### What to produce
Search the records for the string "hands" and return each line that has it.

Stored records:
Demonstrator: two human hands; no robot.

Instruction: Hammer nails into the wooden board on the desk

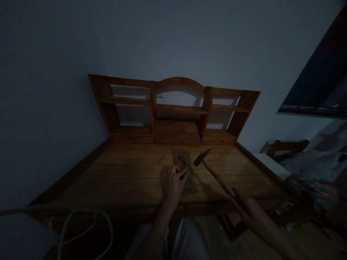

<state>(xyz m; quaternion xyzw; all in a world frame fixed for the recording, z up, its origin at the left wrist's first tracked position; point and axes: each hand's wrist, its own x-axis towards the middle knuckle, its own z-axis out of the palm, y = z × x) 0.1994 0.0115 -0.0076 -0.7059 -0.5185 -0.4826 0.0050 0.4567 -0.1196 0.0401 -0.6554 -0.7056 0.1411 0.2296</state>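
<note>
My right hand [241, 204] is wrapped round the wooden handle of a hammer [215, 175]. The hammer's dark head is up at the left end, right of a brown, crumpled cloth-like piece [192, 184] on the desk. Over that piece, my left hand [175, 182] has its thumb and fingers drawn together in a pinch. Small orange and dark bits [180, 162] lie at its fingertips; the dim light hides what exactly is pinched. A thin dark nail-like stick [162, 157] rests on the wood to the left of the cloth-like piece.
The wooden desk [121, 169] has a shelf unit [177, 108] along its back, against the wall. A pale cable [105, 213] loops at the lower left. On the right stand a chair [288, 146], a white surface [268, 164] and a heap of plastic bags [317, 180].
</note>
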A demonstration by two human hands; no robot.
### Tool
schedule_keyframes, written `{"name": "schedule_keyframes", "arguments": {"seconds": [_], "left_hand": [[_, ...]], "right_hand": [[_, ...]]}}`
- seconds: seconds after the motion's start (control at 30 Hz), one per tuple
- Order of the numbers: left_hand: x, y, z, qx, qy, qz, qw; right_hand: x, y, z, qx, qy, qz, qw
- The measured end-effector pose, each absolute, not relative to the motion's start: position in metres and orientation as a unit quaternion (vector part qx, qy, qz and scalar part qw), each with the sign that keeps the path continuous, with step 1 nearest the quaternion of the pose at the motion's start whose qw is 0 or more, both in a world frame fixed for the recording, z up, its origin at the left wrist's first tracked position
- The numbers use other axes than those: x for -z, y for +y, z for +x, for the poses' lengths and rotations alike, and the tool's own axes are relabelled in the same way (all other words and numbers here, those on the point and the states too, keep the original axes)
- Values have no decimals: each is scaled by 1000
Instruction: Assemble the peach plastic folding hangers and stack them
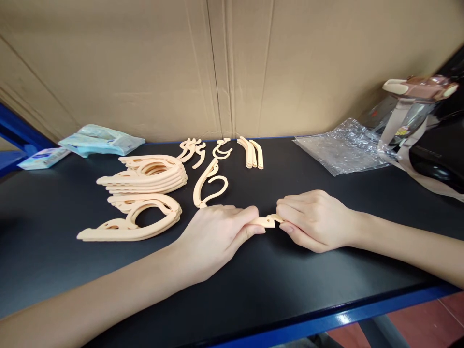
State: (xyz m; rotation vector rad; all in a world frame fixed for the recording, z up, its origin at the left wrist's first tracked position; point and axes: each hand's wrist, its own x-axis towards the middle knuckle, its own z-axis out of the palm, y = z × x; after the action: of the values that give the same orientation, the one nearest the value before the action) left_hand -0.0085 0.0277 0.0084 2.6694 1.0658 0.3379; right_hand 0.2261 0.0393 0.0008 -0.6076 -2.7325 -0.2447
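My left hand [217, 232] and my right hand [315, 220] meet at the middle of the black table [253, 280], both closed on a small peach plastic hanger piece [267, 221] held between them. A peach hook part [210, 186] lies just beyond my left hand, its lower end by my knuckles. To the left sit two stacks of peach hanger arms, the nearer stack [134, 220] and the farther stack [148, 174].
Loose hooks [192, 151], another hook [222, 149] and short peach bars [251, 153] lie near the cardboard wall [232, 63]. A clear plastic bag [342, 147] and a bottle with strap [409, 111] are right. Blue packets [99, 140] lie left.
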Motion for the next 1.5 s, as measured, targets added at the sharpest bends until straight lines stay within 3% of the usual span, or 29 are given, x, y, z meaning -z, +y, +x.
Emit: {"name": "schedule_keyframes", "arguments": {"seconds": [0.47,1.1,1.5], "left_hand": [[-8,27,-9,-125,350,919,132],[-3,28,-9,-124,341,927,97],[-4,30,-9,-130,339,923,129]], "right_hand": [[-3,37,225,185,-948,-181,184],[-1,36,225,170,-953,-185,169],[-3,34,223,206,-945,-175,182]]}}
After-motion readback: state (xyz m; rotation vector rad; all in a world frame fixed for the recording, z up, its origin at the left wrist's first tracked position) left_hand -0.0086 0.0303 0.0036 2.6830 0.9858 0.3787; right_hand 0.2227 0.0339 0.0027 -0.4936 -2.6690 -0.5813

### Output for this exercise
Demonstrator: two human hands; no robot.
A demonstration by two human hands; no robot.

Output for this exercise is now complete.